Катятся рдеющие колесики яблок без "башмачка" взгляда. Катятся со стены эти вихляющие головки и падают с мягким, живым – даже не стуком, а голосом – на пол: дуп, дуп, дуп.
"Du! Du! Du! – вскидывая себя подо мной, впивалась губами в воздух:
– Du…" И я изо всех жил жадной животной нежности сжимал ее зыбкую голову-ходунок.

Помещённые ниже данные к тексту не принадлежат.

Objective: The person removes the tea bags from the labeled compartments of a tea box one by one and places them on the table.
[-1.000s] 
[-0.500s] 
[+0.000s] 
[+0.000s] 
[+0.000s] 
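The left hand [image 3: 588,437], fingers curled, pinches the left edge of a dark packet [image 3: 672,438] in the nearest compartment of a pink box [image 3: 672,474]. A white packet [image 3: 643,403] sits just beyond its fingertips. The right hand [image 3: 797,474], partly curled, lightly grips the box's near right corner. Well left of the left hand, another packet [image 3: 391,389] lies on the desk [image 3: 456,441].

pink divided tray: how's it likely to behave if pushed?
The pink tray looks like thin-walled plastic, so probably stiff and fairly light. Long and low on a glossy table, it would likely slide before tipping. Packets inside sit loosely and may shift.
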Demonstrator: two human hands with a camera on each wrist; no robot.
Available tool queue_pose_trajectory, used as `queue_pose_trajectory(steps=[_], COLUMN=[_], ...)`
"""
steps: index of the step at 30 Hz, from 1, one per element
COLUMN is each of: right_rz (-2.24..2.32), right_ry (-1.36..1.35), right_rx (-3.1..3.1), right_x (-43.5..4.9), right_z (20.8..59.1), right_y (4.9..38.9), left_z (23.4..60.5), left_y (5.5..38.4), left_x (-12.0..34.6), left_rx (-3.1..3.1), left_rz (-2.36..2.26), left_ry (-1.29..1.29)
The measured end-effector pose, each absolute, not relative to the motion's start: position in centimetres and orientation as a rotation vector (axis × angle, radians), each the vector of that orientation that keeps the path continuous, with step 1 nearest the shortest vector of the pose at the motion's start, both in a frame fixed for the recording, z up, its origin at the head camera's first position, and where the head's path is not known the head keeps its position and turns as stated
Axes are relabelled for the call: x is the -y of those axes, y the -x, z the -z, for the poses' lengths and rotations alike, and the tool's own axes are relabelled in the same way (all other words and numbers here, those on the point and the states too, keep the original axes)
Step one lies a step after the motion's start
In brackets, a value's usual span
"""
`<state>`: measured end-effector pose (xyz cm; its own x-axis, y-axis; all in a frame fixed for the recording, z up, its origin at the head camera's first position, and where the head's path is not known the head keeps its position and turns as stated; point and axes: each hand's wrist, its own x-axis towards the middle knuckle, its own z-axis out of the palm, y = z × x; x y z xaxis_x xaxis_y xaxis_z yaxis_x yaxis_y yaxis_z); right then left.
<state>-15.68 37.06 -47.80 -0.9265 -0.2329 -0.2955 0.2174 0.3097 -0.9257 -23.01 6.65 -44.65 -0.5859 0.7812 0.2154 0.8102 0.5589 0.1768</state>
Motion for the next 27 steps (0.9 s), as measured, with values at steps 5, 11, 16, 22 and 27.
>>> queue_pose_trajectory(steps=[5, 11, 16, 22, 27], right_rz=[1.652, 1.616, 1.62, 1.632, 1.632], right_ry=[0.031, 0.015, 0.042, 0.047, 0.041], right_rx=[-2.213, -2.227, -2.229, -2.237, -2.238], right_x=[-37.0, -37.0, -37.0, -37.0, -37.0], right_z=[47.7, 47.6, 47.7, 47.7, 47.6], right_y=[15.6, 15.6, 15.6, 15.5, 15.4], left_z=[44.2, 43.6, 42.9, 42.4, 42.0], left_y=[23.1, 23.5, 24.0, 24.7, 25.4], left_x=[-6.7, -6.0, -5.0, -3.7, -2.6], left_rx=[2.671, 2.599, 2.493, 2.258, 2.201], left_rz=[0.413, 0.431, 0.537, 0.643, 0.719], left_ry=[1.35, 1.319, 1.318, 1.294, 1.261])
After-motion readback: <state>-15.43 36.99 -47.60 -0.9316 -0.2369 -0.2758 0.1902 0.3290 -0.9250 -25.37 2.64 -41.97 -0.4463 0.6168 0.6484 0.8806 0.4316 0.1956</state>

И как менялось в эти минуты лицо ее! Как скруглялись черты горизонтов! Как марианская впадина вдруг проступала под детской жалобной зыбью лица. Так, будто весь распахнувшийся Бог ей протянут
– и отнят одновременно.
Вброшен в нее – и отдернут; но так, что Он – вот, на кривящихся буквой губах, на подушечках пальцев еще, отплывающих вверх – в никуда, на испарине ребер, взметнувшихся и поперхнувшихся вдохом, схлестнувшимся с выдохом – одновременных.
И эти ее кулачки, в десять вольт дребезжа, мне таранят подмышки, жужжат, и буравят, и роют эти дрожные пазушки тьмы под руками, которые, млея, слабея, но все еще держат ее восходящую голову – этот легкий глазастый челнок, не мигая, клюющий волну.
Du… Du… Du – мне? Кому? Сквозь меня в эту дуя дуду. И сжимала меня своим детским льняным кулачком – там, во тьме живота, кулачком этим третьим, родным – все сжимая мое опустевшее горло.
Ты куда? – нехотя отстранялась она равнинной излучиною во тьме.
На природу, – шептал я, скользя к ней щекою вниз по приречному мелу
– как ладонь испещренной мерцающей простыни, по ее меловому периоду.
На природу, – как ящер без кожи, во тьме, скользя своим ртом приоткрытым и глазом "зеленым, рептильным, подсолнушным" – как нашепчет бумаге потом.